In the short term, however, industry members had said they were expecting premium increases to be not as "severe" as in the past 12 months - "touch wood that we don't have any other events".
"But long term, we are worried about the impact of the increasing number and severity of the likes of weather that we've seen in the last 15 months, and we need to move as a country to do what we can to protect communities to make sure that insurance is still available and affordable in the future."
The industry had been hearing anecdotally of people lowering the amount their homes were insured for.
"If we're talking about people's houses, we're going to make sure that they are continuing to protect those. For most people, it's their biggest asset."
Options to make premiums more affordable included increasing excess or adjusting coverage.
Cyclone Gabrielle and the Auckland Anniversary floods were "massive events" for the insurance sector, he said.
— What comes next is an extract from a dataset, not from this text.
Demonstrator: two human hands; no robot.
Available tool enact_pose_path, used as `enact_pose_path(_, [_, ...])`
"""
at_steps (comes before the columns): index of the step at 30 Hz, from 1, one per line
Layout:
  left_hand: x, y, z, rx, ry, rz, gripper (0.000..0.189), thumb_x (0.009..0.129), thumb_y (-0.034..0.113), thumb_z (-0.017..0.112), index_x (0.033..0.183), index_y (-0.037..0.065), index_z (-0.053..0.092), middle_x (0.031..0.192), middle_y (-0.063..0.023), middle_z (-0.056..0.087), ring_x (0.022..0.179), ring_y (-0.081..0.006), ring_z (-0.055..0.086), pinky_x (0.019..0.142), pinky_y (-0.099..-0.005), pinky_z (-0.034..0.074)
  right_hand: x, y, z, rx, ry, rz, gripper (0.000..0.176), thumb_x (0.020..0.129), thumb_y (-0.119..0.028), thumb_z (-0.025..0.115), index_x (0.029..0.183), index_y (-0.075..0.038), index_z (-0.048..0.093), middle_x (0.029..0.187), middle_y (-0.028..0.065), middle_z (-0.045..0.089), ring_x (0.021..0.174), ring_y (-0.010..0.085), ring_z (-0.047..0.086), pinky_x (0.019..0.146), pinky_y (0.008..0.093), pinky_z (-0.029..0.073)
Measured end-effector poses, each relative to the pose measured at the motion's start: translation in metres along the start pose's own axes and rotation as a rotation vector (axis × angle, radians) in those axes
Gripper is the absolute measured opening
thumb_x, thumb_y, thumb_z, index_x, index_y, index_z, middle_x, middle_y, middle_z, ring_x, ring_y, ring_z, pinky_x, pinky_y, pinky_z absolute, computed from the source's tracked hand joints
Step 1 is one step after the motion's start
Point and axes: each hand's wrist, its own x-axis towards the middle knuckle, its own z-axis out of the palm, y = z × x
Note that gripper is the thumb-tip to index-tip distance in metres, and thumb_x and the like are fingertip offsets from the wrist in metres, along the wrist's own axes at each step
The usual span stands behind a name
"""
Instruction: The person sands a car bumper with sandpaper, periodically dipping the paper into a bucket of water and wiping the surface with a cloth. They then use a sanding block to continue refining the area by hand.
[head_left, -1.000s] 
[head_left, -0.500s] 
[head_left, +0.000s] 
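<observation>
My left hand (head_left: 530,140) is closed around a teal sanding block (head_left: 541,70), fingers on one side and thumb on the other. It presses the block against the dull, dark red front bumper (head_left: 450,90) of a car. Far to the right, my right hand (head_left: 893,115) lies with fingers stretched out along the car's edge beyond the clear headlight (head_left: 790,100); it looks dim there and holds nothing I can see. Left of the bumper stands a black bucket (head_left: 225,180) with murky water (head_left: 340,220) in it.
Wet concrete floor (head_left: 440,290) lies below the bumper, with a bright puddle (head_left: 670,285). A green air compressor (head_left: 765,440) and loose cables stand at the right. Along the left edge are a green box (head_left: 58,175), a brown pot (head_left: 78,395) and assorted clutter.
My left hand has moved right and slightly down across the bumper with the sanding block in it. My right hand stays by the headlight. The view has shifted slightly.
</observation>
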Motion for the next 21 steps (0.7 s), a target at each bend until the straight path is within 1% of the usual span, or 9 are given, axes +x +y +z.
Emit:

"We usually see around flooding-type events $350 million paid out, but those two days alone were $3.7 billion events. We're seeing a bit of a spike in premiums in the short term but in the long term that will level out."
Homeowners needed to have conversations with their insurer to ensure they had the right amount of cover, so that "if the worst were to happen they've got the right premium to replace what they've got".
Last month, RNZ reported that Catholic churches in Otago and Southland were rejecting traditional insurance policies due to skyrocketing premiums, and instead establishing a million-dollar trust fund to pay for repairs in the event of a disaster.
So are insurance premiums too expensive?
Faafoi said New Zealand's market was "pretty well-functioning at the moment" but 40 percent of a premium was made up of a Fire and Emergency levy, and Earthquake Commission levy, and GST, on top of claims and operational costs.
"There's lots of drivers that go into the striking of a premium - not all of them are within the purview or the control of the insurance sector."